Records from a data collection

*** Block opens ***

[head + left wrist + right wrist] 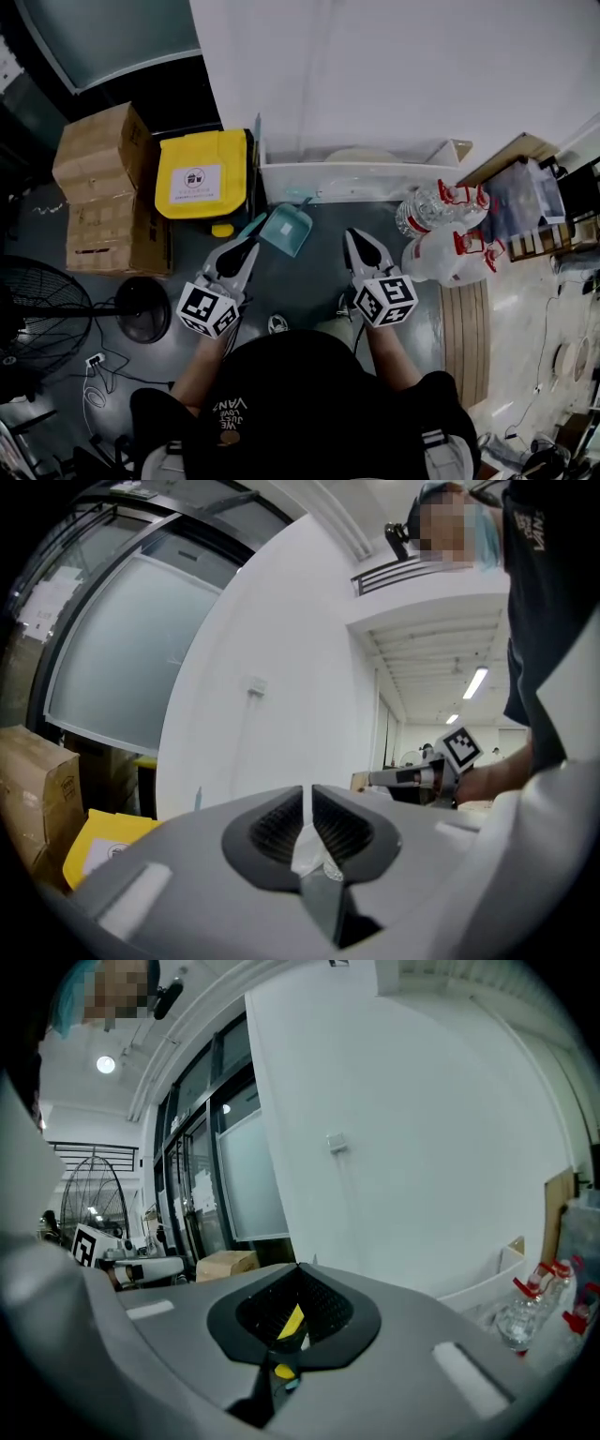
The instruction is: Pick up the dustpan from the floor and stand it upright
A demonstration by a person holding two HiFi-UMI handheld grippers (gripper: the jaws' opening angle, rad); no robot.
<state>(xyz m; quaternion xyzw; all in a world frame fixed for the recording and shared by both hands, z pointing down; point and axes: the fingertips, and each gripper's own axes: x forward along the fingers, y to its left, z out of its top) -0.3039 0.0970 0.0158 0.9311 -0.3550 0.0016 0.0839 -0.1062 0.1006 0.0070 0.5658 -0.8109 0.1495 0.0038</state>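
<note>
Nearest, the left gripper (246, 249) and right gripper (359, 240) are held side by side, well apart, both pointing towards the wall (394, 66). In the left gripper view, that gripper's jaws stand almost together with a thin slit between them and nothing in it. The right gripper's jaws are closed tip to tip and empty. Beyond and between the tips, the teal dustpan (287, 229) sits on the dark floor (309, 281), held by neither gripper, its handle angled towards the left gripper. From above I cannot tell whether it stands or lies. Just behind it a white trough (356, 180) runs along the wall. A yellow bin (201, 175) is to the left and bottles (441, 208) to the right.
</note>
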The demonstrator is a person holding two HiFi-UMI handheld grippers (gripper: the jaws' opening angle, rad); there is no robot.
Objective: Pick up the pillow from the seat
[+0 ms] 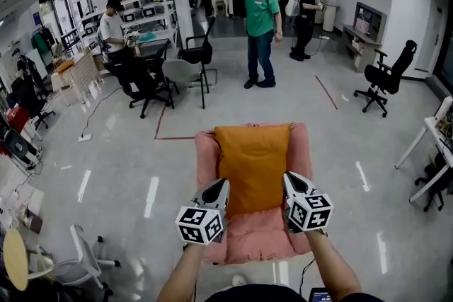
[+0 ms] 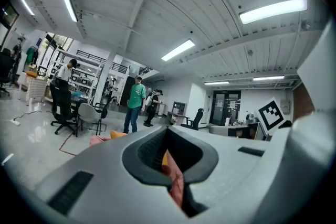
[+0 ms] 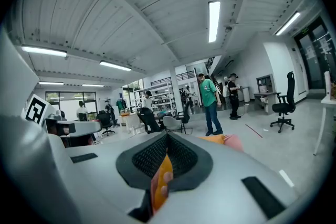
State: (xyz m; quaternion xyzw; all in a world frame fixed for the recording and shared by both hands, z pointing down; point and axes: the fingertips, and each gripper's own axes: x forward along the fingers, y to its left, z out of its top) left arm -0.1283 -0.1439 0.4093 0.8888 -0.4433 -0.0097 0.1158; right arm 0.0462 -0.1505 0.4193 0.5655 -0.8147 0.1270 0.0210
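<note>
Orange rectangular fabric pillow is propped upright on the pink cushioned armchair. Its bottom edge is down on the seat and its back leans on the backrest, so it's not lifted yet. Both hand-held tools are out in front of it. The left grey two-jaw gripper is by the pillow's lower left side and the right grey two-jaw gripper is by its lower right side, pretty much flanking it. From the head view I honestly can't tell if the tips touch the fabric or sit just beside it. Both are clenched shut. Looking along each one's own jaws, nothing is pinched in there, just a sliver of orange and pink through the slit, which I read as the pillow and chair beyond. So I'd call this the reach-in step, with the grab not started. Next move, imo: the jaws need to spread apart first, since closed tips can't take hold of anything. Then each one goes onto a side edge or corner of the pillow and bites down on a decent fold of fabric. It looks soft and floppy, so gripping both sides at about the same height should keep it from sagging or twisting as it comes off the seat. Squeezing it between the two closed grippers might work too, but that seems likelier to slip.
</note>
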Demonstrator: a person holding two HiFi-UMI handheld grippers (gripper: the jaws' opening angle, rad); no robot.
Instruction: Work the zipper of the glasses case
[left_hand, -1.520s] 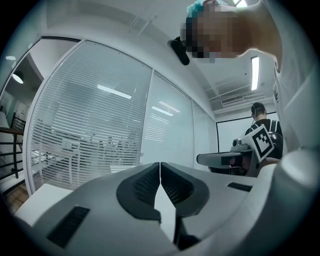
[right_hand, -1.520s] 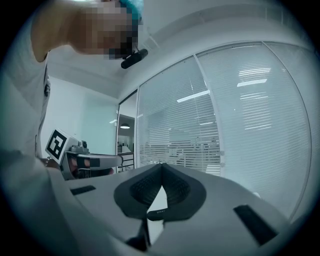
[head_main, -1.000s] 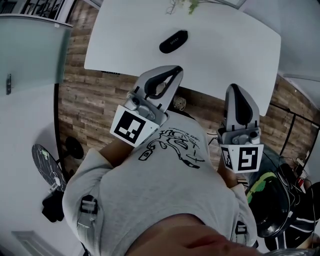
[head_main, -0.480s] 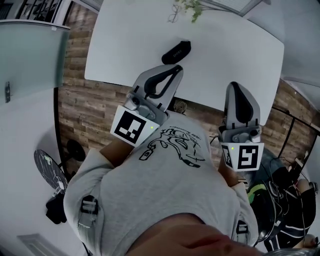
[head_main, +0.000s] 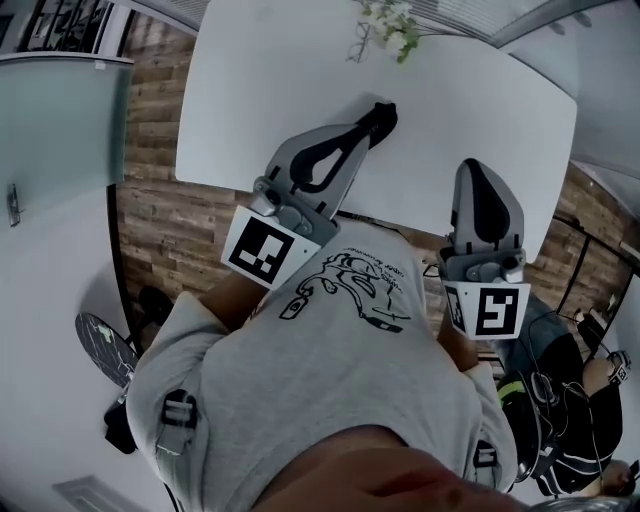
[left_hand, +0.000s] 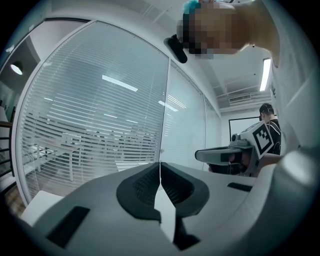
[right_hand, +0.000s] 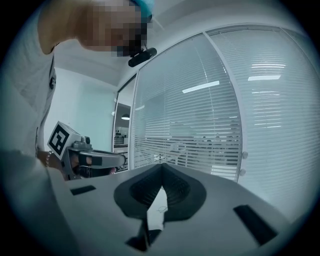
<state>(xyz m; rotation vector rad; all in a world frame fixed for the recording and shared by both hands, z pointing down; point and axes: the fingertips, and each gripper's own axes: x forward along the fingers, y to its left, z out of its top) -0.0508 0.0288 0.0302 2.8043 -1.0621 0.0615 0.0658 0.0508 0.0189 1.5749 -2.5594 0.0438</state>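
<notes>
The black glasses case (head_main: 384, 113) lies on the white table (head_main: 280, 90), near its middle. In the head view the tip of my left gripper (head_main: 358, 133) overlaps the case's near end, held above it at chest height. My right gripper (head_main: 478, 170) is raised to the right, over the table's near edge. Both are shut with nothing between the jaws. In the left gripper view my left gripper (left_hand: 160, 166) points at window blinds, and in the right gripper view my right gripper (right_hand: 162, 169) does too. Neither gripper view shows the case.
A small plant sprig (head_main: 388, 28) sits at the table's far edge. Wood-plank floor (head_main: 160, 210) runs below the table. A glass partition (head_main: 60, 130) stands at the left, a chair base (head_main: 100, 350) at lower left. A dark bag and cables (head_main: 560, 420) lie at lower right.
The head view has tilted, so the table and case sit lower in frame. The left gripper's tip now overlaps the case. Both grippers stay raised and shut.
</notes>
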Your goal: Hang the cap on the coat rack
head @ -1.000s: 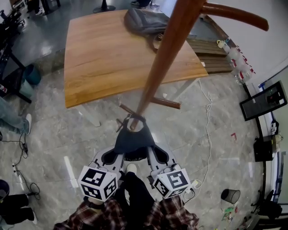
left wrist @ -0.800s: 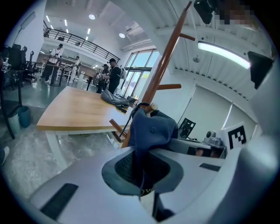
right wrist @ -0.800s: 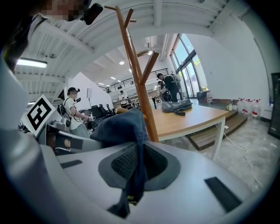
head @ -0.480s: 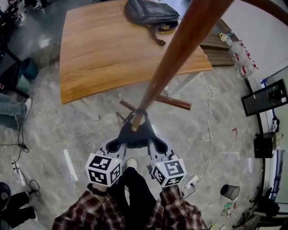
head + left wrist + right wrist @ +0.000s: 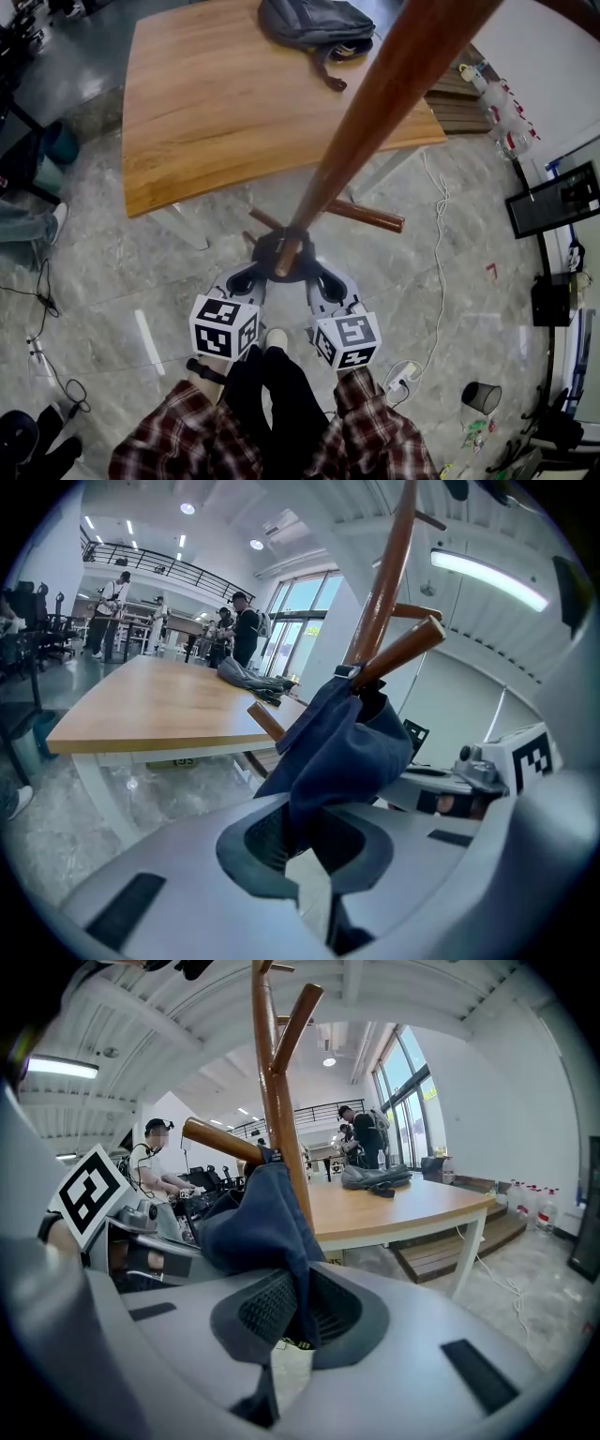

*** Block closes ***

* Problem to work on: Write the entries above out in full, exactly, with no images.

* Written response:
[head + left wrist + right wrist] 
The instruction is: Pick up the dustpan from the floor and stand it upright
A demonstration by a person holding two HiFi-UMI handheld grippers (gripper: the jaws' opening angle, rad); no robot.
<state>(xyz m; quaternion xyzw; all in a world frame fixed for the recording and shared by both hands, z pointing down; point and axes: the fingertips, and each gripper's own axes: x forward along the fingers, y to its left, z out of its top) -0.3039 0.0970 0.0158 0.9311 -0.3550 0.0016 0.0839 -0.1062 0.1006 0.0070 0.5658 -0.8109 0.1495 0.0038</state>
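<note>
Nearest, the left gripper (246, 249) and right gripper (359, 240) are held side by side, well apart, both pointing towards the wall (394, 66). In the left gripper view, that gripper's jaws stand almost together with a thin slit between them and nothing in it. The right gripper's jaws are closed tip to tip and empty. Beyond and between the tips, the teal dustpan (287, 229) sits on the dark floor (309, 281), held by neither gripper, its handle angled towards the left gripper. From above I cannot tell whether it stands or lies. Just behind it a white trough (356, 180) runs along the wall. A yellow bin (201, 175) is to the left and bottles (441, 208) to the right.
</note>
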The demonstrator is a person holding two HiFi-UMI handheld grippers (gripper: the jaws' opening angle, rad); there is no robot.
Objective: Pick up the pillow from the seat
[+0 ms] 
[+0 ms] 
[+0 ms] 
State: (xyz m; quaternion xyzw; all in a world frame fixed for the recording and shared by both hands, z pointing down; point and axes: the fingertips, and each gripper's own axes: x forward along the fingers, y to its left, z out of its top) left arm -0.1283 -0.1439 0.4093 0.8888 -0.4433 -0.0097 0.1158; right arm 0.0462 -0.1505 0.4193 0.5655 -0.8147 0.1270 0.0210
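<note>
Orange rectangular fabric pillow is propped upright on the pink cushioned armchair. Its bottom edge is down on the seat and its back leans on the backrest, so it's not lifted yet. Both hand-held tools are out in front of it. The left grey two-jaw gripper is by the pillow's lower left side and the right grey two-jaw gripper is by its lower right side, pretty much flanking it. From the head view I honestly can't tell if the tips touch the fabric or sit just beside it. Both are clenched shut. Looking along each one's own jaws, nothing is pinched in there, just a sliver of orange and pink through the slit, which I read as the pillow and chair beyond. So I'd call this the reach-in step, with the grab not started. Next move, imo: the jaws need to spread apart first, since closed tips can't take hold of anything. Then each one goes onto a side edge or corner of the pillow and bites down on a decent fold of fabric. It looks soft and floppy, so gripping both sides at about the same height should keep it from sagging or twisting as it comes off the seat. Squeezing it between the two closed grippers might work too, but that seems likelier to slip.
</note>
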Demonstrator: a person holding two HiFi-UMI handheld grippers (gripper: the jaws' opening angle, rad); no robot.
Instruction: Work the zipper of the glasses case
[left_hand, -1.520s] 
[right_hand, -1.520s] 
[head_main, -1.000s] 
[head_main, -0.480s] 
[head_main, +0.000s] 
[left_hand, +0.000s] 
[right_hand, +0.000s] 
<state>(xyz m; rotation vector rad; all in a world frame fixed for the recording and shared by both hands, z pointing down; point and axes: the fingertips, and each gripper's own axes: x forward along the fingers, y to its left, z out of its top) -0.0508 0.0288 0.0302 2.8043 -1.0621 0.0615 0.0658 0.0508 0.0189 1.5749 -2.5594 0.0438</state>
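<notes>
The black glasses case (head_main: 384, 113) lies on the white table (head_main: 280, 90), near its middle. In the head view the tip of my left gripper (head_main: 358, 133) overlaps the case's near end, held above it at chest height. My right gripper (head_main: 478, 170) is raised to the right, over the table's near edge. Both are shut with nothing between the jaws. In the left gripper view my left gripper (left_hand: 160, 166) points at window blinds, and in the right gripper view my right gripper (right_hand: 162, 169) does too. Neither gripper view shows the case.
A small plant sprig (head_main: 388, 28) sits at the table's far edge. Wood-plank floor (head_main: 160, 210) runs below the table. A glass partition (head_main: 60, 130) stands at the left, a chair base (head_main: 100, 350) at lower left. A dark bag and cables (head_main: 560, 420) lie at lower right.
The head view has tilted, so the table and case sit lower in frame. The left gripper's tip now overlaps the case. Both grippers stay raised and shut.
</notes>
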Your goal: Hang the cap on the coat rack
head @ -1.000s: 
left wrist @ -0.800s: 
right wrist @ -0.800s: 
head @ -0.480s: 
head + left wrist + right wrist @ +0.000s: 

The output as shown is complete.